**PROBLEM**
From the first line of the data below, copy each line up to the one containing "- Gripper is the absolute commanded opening", and include that line too.

==== SOURCE MATERIAL ====

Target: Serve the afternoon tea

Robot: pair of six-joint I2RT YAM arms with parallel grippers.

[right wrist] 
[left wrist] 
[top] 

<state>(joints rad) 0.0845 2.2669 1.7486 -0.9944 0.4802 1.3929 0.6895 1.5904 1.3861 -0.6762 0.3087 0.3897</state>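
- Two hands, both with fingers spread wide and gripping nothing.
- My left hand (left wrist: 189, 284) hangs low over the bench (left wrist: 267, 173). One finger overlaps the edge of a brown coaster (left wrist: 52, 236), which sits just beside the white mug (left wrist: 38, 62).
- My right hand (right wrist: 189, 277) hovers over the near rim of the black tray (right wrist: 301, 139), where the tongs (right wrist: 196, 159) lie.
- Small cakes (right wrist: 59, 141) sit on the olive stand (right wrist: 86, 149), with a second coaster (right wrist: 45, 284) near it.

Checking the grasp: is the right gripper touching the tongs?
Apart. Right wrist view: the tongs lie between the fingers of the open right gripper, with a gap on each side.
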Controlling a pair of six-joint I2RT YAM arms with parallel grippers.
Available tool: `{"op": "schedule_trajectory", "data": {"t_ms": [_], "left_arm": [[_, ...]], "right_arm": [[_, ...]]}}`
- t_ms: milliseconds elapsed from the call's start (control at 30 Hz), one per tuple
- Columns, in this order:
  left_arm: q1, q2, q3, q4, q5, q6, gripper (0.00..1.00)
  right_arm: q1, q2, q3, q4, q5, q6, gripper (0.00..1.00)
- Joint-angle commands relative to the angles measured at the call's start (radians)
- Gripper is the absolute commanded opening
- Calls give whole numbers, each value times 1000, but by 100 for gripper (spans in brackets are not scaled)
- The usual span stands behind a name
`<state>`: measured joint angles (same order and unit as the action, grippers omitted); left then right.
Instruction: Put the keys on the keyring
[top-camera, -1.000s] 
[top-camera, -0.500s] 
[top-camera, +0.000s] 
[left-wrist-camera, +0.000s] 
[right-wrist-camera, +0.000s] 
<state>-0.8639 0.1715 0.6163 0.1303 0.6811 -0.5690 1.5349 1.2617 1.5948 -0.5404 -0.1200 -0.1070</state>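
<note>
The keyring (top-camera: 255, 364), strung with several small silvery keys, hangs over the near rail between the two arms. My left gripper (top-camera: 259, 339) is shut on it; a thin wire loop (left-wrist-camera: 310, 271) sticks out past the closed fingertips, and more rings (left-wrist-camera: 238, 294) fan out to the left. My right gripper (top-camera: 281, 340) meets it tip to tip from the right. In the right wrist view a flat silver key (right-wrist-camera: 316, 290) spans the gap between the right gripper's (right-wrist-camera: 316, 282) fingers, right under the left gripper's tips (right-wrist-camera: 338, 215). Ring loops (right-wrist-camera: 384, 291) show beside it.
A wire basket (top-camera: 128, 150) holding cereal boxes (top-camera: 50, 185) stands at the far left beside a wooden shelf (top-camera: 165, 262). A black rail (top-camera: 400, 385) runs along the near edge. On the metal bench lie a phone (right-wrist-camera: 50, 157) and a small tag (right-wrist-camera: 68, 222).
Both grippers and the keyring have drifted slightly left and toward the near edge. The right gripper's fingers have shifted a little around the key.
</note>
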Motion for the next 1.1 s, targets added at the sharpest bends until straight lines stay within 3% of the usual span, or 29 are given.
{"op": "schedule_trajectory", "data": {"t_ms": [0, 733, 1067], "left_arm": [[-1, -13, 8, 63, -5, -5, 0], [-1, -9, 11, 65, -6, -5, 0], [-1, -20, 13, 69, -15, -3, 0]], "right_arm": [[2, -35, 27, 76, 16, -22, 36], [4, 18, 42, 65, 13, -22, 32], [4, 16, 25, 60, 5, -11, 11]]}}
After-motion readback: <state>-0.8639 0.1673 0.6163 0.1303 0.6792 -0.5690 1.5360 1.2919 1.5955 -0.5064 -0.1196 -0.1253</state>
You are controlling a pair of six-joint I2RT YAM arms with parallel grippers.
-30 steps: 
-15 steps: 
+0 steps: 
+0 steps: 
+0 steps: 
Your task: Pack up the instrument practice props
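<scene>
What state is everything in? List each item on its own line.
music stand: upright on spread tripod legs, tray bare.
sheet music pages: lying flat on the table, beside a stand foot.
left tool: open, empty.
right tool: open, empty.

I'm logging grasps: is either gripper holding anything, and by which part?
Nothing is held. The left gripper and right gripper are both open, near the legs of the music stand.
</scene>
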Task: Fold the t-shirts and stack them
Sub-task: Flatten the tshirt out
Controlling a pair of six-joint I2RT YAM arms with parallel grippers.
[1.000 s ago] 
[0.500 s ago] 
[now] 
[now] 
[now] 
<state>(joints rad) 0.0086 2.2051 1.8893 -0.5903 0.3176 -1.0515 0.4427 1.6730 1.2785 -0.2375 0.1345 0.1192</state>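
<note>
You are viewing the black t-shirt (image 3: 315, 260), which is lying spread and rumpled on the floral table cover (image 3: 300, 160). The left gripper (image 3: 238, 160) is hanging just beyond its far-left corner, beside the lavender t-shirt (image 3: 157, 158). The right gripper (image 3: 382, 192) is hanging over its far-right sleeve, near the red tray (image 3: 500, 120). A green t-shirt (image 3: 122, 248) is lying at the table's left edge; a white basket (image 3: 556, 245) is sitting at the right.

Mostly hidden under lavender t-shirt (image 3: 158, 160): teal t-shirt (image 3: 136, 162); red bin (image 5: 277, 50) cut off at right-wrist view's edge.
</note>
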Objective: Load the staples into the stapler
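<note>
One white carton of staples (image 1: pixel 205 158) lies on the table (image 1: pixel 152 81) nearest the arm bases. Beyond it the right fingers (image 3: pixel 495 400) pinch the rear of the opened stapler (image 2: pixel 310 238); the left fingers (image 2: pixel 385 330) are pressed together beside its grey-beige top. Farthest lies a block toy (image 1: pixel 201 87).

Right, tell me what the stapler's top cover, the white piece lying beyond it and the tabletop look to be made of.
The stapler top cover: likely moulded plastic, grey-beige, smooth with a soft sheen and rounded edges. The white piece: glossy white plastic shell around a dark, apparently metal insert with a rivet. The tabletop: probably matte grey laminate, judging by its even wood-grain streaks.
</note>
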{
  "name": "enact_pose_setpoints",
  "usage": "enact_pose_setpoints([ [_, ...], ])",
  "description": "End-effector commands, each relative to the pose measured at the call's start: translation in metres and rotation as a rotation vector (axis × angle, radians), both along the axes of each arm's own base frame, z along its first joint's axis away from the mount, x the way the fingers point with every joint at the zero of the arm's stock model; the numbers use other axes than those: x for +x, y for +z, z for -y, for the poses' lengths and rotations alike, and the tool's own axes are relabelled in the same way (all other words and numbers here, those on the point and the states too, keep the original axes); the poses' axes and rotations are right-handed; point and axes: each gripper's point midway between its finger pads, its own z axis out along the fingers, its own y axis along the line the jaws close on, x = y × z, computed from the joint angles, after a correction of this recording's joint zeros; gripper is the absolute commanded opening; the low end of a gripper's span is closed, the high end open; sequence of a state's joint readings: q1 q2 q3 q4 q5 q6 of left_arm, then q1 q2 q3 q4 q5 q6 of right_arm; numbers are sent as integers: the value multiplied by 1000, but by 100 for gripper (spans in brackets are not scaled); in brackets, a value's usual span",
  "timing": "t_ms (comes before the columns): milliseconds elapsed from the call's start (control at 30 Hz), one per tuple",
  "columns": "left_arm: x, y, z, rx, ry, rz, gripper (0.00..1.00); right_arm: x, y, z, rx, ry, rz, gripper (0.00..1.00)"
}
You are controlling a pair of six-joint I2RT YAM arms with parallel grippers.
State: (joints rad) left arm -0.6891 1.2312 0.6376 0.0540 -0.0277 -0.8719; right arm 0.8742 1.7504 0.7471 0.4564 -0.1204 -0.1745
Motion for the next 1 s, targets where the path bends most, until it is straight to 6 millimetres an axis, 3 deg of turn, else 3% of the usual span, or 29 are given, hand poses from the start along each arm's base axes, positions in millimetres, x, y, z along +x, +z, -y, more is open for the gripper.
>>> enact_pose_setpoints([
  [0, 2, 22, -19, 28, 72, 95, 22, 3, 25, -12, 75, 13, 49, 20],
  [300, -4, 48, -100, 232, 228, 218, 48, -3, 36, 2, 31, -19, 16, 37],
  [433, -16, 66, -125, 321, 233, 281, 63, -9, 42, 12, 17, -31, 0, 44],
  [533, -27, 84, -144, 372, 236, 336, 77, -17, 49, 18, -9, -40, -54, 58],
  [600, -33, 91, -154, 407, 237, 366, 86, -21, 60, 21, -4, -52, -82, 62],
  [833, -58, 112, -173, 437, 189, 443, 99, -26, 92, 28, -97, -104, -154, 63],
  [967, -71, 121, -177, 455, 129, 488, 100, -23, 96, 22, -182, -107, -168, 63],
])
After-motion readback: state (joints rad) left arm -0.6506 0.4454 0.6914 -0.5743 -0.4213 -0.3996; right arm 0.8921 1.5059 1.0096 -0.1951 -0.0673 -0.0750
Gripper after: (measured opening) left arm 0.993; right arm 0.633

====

**TASK OUTPUT**
Target: Serve the afternoon tea

Robot: pair of six-joint I2RT YAM arms with parallel grippers.

[right wrist] 
[left wrist] 
[top] 

<state>(joints rad) 0.0845 2.2669 1.7486 -0.9944 0.4802 1.3929 0.6895 1.5904 1.3861 -0.6762 0.3087 0.3897</state>
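- Two hands, both with fingers spread wide and gripping nothing.
- My left hand (left wrist: 189, 284) hangs low over the bench (left wrist: 267, 173). One finger overlaps the edge of a brown coaster (left wrist: 52, 236), which sits just beside the white mug (left wrist: 38, 62).
- My right hand (right wrist: 189, 277) hovers over the near rim of the black tray (right wrist: 301, 139), where the tongs (right wrist: 196, 159) lie.
- Small cakes (right wrist: 59, 141) sit on the olive stand (right wrist: 86, 149), with a second coaster (right wrist: 45, 284) near it.

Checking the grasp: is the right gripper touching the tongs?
Apart. Right wrist view: the tongs lie between the fingers of the open right gripper, with a gap on each side.
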Controlling a pair of six-joint I2RT YAM arms with parallel grippers.
Available tool: `{"op": "schedule_trajectory", "data": {"t_ms": [_], "left_arm": [[_, ...]], "right_arm": [[_, ...]]}}`
- t_ms: milliseconds elapsed from the call's start (control at 30 Hz), one per tuple
- Columns, in this order:
  left_arm: q1, q2, q3, q4, q5, q6, gripper (0.00..1.00)
  right_arm: q1, q2, q3, q4, q5, q6, gripper (0.00..1.00)
- Joint-angle commands relative to the angles measured at the call's start (radians)
- Gripper is the absolute commanded opening

Nothing else belongs in this output.